#### [WHAT IS EXPECTED]
Below is some data. Retype exactly the lines starting at the one with "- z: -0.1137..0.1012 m" and ending at the one with "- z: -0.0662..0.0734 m".

#### [DATA]
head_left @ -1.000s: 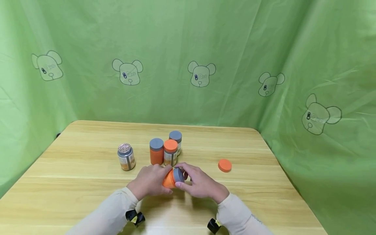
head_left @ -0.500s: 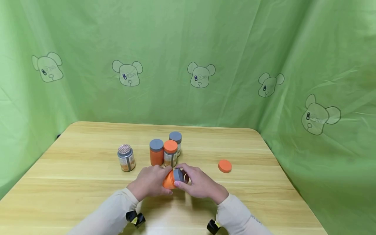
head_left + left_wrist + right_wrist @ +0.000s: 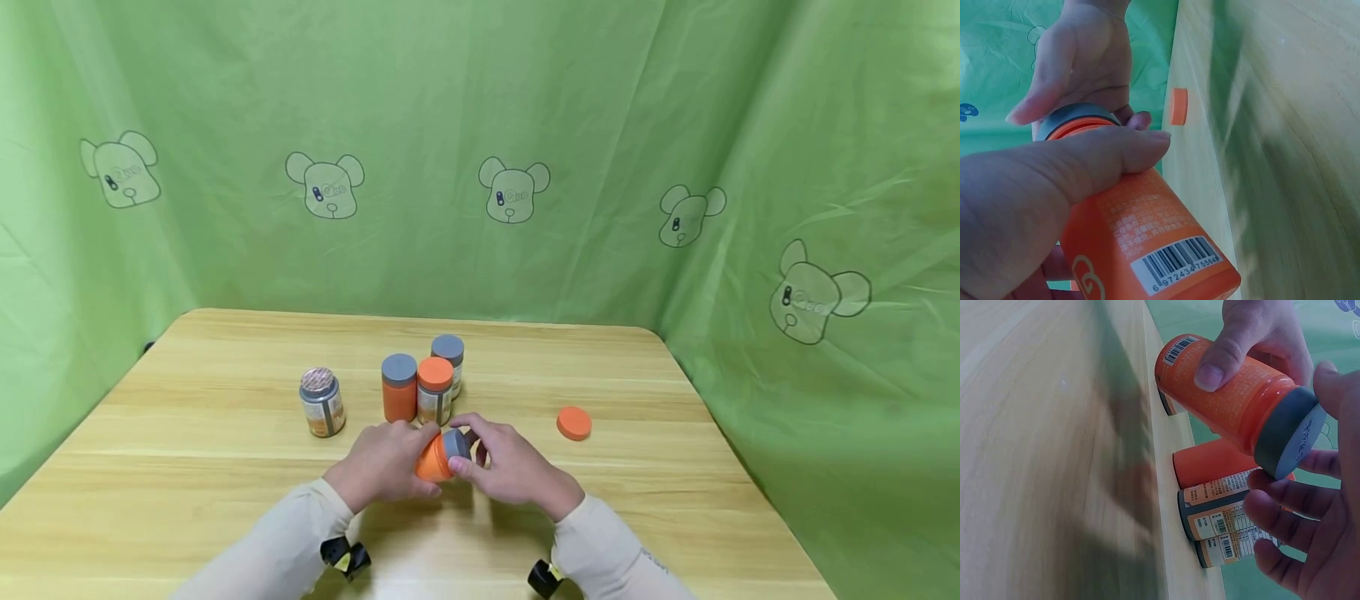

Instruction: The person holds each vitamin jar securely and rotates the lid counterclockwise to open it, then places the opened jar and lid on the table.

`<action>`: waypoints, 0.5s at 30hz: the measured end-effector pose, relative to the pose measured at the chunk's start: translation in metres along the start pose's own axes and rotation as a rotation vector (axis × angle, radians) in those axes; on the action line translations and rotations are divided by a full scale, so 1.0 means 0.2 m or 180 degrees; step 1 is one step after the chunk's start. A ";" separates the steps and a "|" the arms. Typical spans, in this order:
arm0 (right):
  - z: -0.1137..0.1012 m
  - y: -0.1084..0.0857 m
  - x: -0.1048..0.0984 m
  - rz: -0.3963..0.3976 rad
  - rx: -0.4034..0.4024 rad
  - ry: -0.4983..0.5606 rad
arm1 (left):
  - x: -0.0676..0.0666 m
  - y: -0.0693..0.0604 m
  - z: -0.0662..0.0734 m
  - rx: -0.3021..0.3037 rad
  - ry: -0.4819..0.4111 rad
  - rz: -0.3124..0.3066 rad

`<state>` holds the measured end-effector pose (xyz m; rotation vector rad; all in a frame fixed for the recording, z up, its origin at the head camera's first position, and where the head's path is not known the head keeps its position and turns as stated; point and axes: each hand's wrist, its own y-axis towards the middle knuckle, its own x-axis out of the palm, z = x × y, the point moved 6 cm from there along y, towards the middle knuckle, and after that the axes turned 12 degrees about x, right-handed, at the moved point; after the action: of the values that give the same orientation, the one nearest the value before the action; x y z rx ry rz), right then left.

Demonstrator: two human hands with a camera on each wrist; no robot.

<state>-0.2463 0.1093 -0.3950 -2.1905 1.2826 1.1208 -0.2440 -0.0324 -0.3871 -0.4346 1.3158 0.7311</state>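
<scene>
My left hand (image 3: 386,462) grips an orange plastic jar (image 3: 1141,231) round its body, thumb across the side; the jar is tilted above the table. A grey screw lid (image 3: 1291,432) sits on the jar's neck. My right hand (image 3: 510,462) is at this lid, its thumb and fingers curled loosely round the edge. A barcode label shows near the jar's base in both wrist views. Just beyond the hands stand an orange jar with a grey lid (image 3: 400,392), a grey jar with an orange lid (image 3: 435,387) and a grey-lidded jar (image 3: 448,354).
On the left stands a grey jar (image 3: 322,408) without a lid, its foil seal showing. A loose orange lid (image 3: 574,423) lies on the wooden table (image 3: 600,367) to the right. Green curtains (image 3: 420,100) hang behind and beside the table.
My right hand's fingers have shifted slightly round the grey lid, and their hold looks looser. The left hand and the orange jar stay almost in place.
</scene>
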 end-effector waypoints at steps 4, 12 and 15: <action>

#### [COMPLETED EXERCISE]
  - z: -0.1137..0.1012 m
  - y: -0.1084..0.0857 m
  - x: -0.1048..0.0984 m
  - rz: -0.3963..0.3976 rad
  - rx: -0.4034..0.4024 rad
  - ry: -0.4983..0.5606 rad
arm1 (left):
  - x: -0.0676..0.0666 m
  - y: -0.0693..0.0604 m
  - z: -0.0662..0.0734 m

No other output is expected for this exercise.